Weight-Loss Walking Routines That Work
Walk with Intensity
It's no wonder interval training is hot right now. "Alternating short, intense bursts of speed with recovery periods burns significantly more calories than walking at a steady rate," says Lauren Fairbanks, a personal trainer at Equinox Fitness in San Francisco. This training technique can also firm and flatten your stomach. Researchers at the University of Virginia found that women who did three shorter, fast-paced interval walks a week (plus two longer, moderate-paced ones) lost five times more ab flab than those who walked at a moderate speed five days a week. As a bonus, you're not just melting fat during an interval workout. The added challenge keeps your metabolism revved up for up to 24 hours, boosting overall calorie burn.
To get started, warm up at a comfortable pace for 3 minutes, then alternate 1 minute of speed walking with 1 minute of easy strolling. Do this for 20 minutes, then cool down for 2 minutes. "If you usually walk at a pace that makes it easy to carry on a conversation, push yourself to a point where it's pretty hard to talk," says Martin Gibala, PhD, a professor of kinesiology at McMaster University in Hamilton, Ontario. Gradually increase your speed and tweak the ratio between recovery and effort.
Head for Higher Ground
Take your routine to the next level by adding a few hill- or stair-climbing intervals. "Your body has to work harder against gravity, which cranks up your calorie burn and builds strength and endurance," says trainer Ramona Braganza, whose clients include Jessica Alba and Anne Hathaway. And climbing is a super-effective way to tone legs and sculpt a firmer butt.
Add a Few Pounds
Amp up your calorie burn by wearing a weighted walking vest. It's safer than using hand and ankle weights, which can place too much stress on your joints. "Because the extra pounds are distributed evenly around your spine, a walking vest also helps build bone density and conditions your core," says Christa Bache, a personal trainer in New York City.
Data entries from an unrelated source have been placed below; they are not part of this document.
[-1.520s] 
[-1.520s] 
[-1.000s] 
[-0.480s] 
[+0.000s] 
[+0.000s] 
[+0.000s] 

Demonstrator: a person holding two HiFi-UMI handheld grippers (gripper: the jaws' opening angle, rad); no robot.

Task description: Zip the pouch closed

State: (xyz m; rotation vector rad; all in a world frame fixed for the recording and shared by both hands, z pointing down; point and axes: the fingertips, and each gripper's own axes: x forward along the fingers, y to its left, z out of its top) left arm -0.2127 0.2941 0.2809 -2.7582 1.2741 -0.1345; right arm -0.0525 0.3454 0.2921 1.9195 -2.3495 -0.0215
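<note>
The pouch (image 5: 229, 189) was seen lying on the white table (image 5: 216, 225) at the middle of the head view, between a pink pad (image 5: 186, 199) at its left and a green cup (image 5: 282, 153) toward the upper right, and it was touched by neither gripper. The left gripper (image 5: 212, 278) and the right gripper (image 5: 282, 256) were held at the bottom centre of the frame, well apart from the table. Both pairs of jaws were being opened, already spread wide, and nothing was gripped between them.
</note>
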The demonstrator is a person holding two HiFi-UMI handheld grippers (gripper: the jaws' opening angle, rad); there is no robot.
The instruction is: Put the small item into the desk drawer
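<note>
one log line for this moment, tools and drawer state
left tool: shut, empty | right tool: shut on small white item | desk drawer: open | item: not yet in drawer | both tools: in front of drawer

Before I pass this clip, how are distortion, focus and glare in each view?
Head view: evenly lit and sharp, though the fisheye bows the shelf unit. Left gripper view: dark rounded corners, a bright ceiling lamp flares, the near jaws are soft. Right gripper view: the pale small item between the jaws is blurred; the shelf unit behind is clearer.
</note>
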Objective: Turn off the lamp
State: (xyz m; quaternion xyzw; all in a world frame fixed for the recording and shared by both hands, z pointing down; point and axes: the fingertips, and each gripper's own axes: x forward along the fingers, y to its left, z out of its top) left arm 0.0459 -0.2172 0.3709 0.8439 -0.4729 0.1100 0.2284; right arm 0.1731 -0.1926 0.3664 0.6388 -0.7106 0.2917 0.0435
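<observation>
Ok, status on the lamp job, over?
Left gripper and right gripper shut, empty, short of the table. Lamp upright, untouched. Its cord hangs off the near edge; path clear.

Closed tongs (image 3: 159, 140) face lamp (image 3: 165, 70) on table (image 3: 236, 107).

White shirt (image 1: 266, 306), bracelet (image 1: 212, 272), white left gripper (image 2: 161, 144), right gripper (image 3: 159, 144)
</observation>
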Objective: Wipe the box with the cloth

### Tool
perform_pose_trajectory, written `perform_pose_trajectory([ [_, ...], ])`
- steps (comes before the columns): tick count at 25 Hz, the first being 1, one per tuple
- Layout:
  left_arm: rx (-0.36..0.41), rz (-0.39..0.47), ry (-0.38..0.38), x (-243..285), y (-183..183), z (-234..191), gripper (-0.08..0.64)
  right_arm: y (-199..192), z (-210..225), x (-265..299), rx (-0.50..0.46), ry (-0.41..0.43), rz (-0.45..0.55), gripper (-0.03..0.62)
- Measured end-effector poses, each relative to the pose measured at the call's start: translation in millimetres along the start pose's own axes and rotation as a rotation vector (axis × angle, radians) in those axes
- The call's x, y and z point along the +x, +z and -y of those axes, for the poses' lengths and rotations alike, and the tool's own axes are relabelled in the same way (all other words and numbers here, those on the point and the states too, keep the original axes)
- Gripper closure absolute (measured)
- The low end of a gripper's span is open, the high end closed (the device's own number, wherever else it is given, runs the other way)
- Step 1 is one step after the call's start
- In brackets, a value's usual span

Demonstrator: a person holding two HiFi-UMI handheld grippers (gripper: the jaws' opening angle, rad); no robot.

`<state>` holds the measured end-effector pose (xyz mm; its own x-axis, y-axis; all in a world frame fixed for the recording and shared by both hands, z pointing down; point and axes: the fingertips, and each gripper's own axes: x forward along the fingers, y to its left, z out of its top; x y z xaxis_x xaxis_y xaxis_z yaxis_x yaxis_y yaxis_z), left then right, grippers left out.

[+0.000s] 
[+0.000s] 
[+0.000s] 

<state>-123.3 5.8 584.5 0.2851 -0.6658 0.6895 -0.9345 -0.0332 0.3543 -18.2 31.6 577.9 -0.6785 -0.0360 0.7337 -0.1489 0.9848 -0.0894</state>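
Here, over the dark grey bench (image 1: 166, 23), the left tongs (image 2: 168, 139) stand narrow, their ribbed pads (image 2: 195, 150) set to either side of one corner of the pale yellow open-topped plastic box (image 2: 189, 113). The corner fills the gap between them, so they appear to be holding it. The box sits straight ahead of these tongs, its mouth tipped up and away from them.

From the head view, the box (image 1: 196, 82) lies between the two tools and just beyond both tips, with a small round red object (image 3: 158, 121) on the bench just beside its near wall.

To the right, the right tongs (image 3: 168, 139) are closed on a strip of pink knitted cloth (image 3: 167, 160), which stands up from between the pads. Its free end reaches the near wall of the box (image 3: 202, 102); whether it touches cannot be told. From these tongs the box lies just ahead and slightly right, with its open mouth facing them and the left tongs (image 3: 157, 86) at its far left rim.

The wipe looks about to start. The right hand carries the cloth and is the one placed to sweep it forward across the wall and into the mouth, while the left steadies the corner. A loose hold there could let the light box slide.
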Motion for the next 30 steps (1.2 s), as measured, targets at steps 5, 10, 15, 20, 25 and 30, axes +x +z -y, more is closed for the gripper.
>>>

She recommends buying a vest with removable weight packets and starting with the lightest load (usually about 4 pounds); increase the weight by no more than 10 percent a week.
Try a Pair of Poles
When you use Nordic walking poles (think cross-country ski poles for the road), you tone your arms, back, chest, and shoulders -- and you blast more flab. You'll burn up to 67 percent more calories than if you exercised without poles, according to a study published in the Journal of Strength and Conditioning Research.
Improve Your Posture
Slouching while you walk throws off your body alignment, making you more prone to injury (and if you're laid up, you're not going to lose weight). It also zaps your energy. To maximize your workout, pull your abs in tight and draw your shoulder blades back. Keep your chin parallel to the ground and look straight ahead. Watch your arm pump, too: elbows bent at 90 degrees, arms close to sides, hands unclenched. "Swing your arms from front to back so that you're pumping your energy forward," says Fairbanks.
Sneak In Strength Moves
When you add brief strength-training intervals, you get that post-walk metabolism boost. Stash a lightweight resistance band in your pocket, says Bache, then stop for a few minutes several times and use the band to do moves like biceps curls, rows, and triceps kickbacks. Or work with props along your route: benches and playground equipment for push-ups, triceps dips, lunges, and squats.
The Hidden Benefits of walking
You can see the results of all those workouts in your mirror: leaner legs, a flatter belly, a tighter butt. But walking also improves your health on the inside.
It's good for your brain: Brain mass naturally shrinks with age, but according to a recent study, walking just six miles a week can help maintain brain size and protect your memory.
It improves cholesterol levels: Brisk walking increases your level of good HDL cholesterol, which can lower your heart-disease risk.
It eases back pain: People on a regular walking program saw a 9 percent reduction in back pain, according to a review study in the Spine Journal.
It protects your bones: A recent study found that women who walked regularly in middle age reduced their risk of hip fractures later in life.
It controls blood sugar: A 2011 British study shows that walking reduces insulin resistance (the condition that leads to type 2 diabetes), partly because it keeps weight in check.